**HOW TO COMPLETE THIS TASK**: Repeat each line of the material below exactly as it appears, minus any pictures.

**COLLECTED DATA**:
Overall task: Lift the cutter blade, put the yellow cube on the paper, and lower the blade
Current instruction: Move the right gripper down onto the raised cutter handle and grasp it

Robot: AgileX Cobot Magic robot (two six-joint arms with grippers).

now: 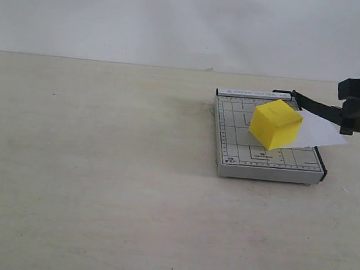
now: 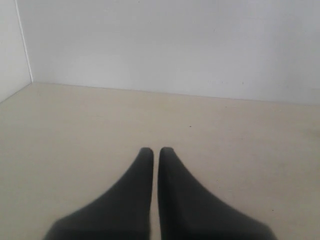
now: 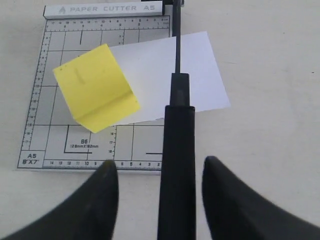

**SOLUTION FOR THIS TASK**:
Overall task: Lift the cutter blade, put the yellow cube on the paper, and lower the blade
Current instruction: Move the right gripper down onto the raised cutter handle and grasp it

Robot: AgileX Cobot Magic robot (two six-joint arms with grippers).

now: 
now: 
now: 

No other output is expected for this exercise.